Work task: Once the line with "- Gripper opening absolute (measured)" is found in the data, output it and each following line exactly, up to and including the line with "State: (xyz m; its", and nothing before or after.

Stored data:
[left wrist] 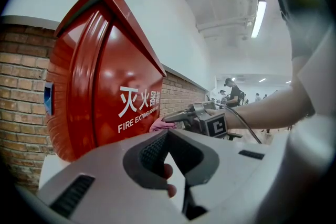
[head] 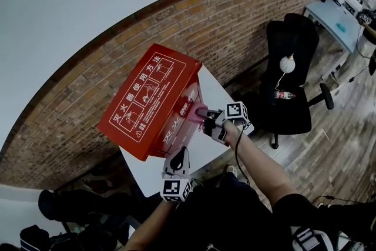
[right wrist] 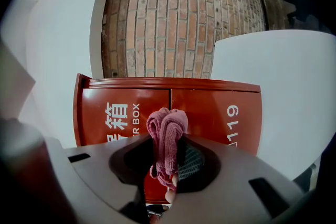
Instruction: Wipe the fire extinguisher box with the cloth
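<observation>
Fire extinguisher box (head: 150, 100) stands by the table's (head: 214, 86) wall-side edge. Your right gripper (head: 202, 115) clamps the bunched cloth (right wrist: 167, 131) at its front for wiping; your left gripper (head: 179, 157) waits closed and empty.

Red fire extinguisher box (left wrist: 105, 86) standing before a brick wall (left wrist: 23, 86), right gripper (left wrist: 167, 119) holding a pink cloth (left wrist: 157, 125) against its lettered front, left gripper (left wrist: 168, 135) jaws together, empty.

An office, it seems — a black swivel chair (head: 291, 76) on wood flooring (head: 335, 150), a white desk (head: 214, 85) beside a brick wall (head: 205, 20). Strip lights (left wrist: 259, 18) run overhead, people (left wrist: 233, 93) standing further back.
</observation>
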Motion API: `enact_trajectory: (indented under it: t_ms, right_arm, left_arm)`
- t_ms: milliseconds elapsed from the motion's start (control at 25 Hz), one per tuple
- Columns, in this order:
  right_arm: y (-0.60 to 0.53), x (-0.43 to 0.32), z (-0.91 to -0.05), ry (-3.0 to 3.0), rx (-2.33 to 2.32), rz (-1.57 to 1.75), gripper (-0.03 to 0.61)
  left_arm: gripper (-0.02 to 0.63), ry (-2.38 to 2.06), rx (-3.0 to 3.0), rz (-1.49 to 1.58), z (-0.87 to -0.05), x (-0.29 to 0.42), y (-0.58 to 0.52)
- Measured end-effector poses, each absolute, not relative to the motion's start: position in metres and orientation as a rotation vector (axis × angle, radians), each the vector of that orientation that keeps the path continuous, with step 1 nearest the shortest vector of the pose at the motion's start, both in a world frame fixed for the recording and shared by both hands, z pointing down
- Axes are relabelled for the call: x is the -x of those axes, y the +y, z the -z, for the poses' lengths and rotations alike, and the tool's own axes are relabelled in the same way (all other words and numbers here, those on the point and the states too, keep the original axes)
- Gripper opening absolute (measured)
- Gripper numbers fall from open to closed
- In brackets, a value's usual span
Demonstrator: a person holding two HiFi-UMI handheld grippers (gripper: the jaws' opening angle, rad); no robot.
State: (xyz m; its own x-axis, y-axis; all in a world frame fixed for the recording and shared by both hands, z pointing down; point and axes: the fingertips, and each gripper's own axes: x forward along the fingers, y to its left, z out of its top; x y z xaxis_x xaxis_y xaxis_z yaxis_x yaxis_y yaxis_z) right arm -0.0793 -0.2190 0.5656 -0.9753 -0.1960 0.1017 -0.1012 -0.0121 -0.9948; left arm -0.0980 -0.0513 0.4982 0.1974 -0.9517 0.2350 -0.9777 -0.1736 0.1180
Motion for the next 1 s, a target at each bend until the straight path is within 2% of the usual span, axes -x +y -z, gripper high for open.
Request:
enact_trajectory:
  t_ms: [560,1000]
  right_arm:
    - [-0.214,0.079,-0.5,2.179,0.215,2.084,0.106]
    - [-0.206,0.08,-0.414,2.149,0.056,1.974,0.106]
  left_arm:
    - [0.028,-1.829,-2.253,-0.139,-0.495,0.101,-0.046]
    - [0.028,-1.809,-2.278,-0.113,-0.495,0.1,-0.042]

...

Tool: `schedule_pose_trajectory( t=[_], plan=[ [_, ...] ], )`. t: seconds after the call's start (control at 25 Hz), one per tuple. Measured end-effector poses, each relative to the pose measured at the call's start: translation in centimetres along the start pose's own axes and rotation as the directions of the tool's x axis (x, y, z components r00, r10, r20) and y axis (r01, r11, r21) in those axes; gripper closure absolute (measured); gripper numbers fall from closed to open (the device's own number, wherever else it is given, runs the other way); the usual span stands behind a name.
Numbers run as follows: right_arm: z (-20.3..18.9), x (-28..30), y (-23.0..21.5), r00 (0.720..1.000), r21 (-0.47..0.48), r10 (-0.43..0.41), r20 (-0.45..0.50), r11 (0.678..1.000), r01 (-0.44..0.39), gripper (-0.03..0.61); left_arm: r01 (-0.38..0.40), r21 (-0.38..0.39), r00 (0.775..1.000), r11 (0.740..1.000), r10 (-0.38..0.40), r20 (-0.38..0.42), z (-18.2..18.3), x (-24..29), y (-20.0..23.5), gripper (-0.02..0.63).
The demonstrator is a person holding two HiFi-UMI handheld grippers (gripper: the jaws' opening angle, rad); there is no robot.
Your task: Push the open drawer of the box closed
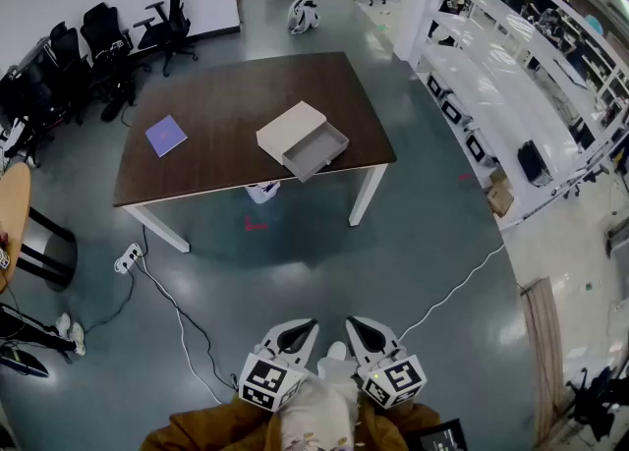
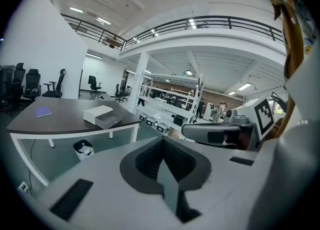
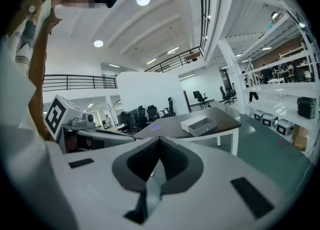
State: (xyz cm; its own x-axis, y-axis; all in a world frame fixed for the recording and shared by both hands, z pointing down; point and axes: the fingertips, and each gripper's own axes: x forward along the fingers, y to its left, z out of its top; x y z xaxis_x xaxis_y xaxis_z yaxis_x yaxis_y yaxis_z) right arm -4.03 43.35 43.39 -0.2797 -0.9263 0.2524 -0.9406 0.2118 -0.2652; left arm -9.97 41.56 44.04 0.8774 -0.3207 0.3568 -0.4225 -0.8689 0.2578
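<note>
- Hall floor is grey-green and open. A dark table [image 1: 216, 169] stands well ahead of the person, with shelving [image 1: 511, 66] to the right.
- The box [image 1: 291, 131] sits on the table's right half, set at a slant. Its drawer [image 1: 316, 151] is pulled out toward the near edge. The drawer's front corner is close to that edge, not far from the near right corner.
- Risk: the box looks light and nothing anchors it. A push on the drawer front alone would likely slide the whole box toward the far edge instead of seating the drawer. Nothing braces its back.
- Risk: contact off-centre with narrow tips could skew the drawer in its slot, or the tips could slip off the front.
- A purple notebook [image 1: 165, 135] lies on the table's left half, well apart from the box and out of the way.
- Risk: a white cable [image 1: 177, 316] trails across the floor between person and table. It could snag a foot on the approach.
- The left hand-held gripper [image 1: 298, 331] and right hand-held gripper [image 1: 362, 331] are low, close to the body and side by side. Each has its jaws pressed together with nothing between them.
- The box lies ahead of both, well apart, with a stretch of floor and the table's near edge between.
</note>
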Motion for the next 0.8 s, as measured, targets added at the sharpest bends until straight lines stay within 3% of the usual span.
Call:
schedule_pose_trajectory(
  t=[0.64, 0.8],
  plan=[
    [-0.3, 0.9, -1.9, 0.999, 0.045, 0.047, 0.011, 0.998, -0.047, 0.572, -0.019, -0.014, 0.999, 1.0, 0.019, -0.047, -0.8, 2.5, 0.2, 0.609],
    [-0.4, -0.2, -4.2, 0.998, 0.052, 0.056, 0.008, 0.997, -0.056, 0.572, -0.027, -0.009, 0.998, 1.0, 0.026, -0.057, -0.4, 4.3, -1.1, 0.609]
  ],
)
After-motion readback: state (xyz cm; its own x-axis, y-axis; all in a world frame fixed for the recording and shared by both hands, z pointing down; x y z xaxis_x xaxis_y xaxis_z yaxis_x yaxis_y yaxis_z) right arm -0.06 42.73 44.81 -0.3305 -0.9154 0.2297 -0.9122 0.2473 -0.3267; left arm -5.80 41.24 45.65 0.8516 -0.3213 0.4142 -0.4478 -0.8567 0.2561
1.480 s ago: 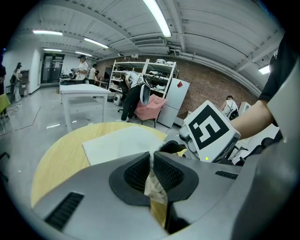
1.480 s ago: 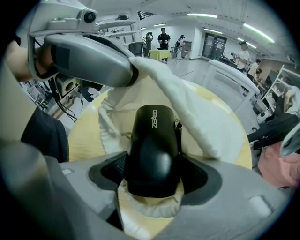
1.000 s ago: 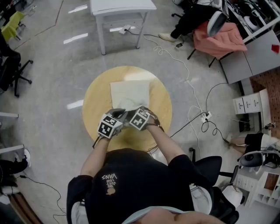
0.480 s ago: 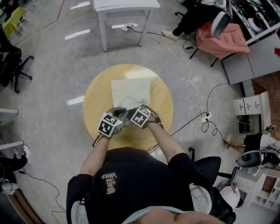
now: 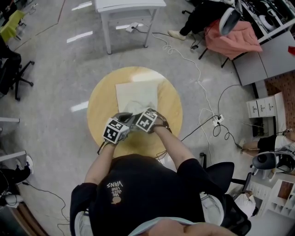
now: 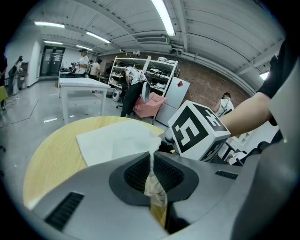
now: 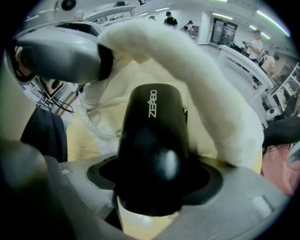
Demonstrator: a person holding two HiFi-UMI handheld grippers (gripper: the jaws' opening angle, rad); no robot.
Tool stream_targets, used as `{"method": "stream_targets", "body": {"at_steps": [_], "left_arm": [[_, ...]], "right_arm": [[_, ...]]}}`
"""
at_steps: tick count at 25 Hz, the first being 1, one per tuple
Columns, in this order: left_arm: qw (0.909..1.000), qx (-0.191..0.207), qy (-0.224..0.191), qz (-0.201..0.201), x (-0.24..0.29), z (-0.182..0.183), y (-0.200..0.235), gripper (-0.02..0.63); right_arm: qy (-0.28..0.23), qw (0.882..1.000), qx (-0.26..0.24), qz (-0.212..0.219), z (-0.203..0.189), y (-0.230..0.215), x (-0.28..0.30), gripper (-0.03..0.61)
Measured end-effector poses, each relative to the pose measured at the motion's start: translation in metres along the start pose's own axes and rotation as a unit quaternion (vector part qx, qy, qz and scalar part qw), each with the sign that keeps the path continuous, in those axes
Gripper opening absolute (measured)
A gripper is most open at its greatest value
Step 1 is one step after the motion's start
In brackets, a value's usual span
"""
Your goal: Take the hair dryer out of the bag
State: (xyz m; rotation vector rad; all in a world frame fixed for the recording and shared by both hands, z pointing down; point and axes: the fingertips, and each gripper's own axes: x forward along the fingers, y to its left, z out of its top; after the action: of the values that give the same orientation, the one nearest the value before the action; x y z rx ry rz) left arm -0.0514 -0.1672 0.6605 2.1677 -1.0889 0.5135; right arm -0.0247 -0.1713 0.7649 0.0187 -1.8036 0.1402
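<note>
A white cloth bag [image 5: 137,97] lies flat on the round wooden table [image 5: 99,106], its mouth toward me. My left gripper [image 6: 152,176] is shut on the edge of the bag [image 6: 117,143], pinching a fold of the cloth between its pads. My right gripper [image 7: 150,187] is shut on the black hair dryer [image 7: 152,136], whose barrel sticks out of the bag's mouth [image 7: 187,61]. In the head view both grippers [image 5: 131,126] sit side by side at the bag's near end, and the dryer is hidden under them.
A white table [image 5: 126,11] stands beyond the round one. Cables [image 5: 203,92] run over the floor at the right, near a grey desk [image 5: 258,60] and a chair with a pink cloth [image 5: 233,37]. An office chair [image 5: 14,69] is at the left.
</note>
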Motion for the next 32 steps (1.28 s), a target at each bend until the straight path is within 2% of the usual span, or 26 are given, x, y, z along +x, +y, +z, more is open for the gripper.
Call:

Answer to this task:
- Gripper opening absolute (measured)
- Gripper numbers fall from open to closed
- In brackets, a value's usual span
Demonstrator: a person holding two HiFi-UMI handheld grippers (gripper: the jaws' opening angle, rad); no robot.
State: (xyz m; its own x-axis, y-axis; all in a world frame fixed for the recording and shared by both hands, z pointing down; point and axes: the fingertips, and each gripper's own axes: x forward along the fingers, y to its left, z out of its top; x y z xaxis_x xaxis_y xaxis_z yaxis_x yaxis_y yaxis_z) right arm -0.0793 -0.2190 0.5656 -0.9753 -0.1960 0.1017 -0.1012 -0.0121 -0.9948; left arm -0.0980 -0.0513 0.4982 0.1974 -0.9517 0.2350 -0.9777 -0.1736 0.1180

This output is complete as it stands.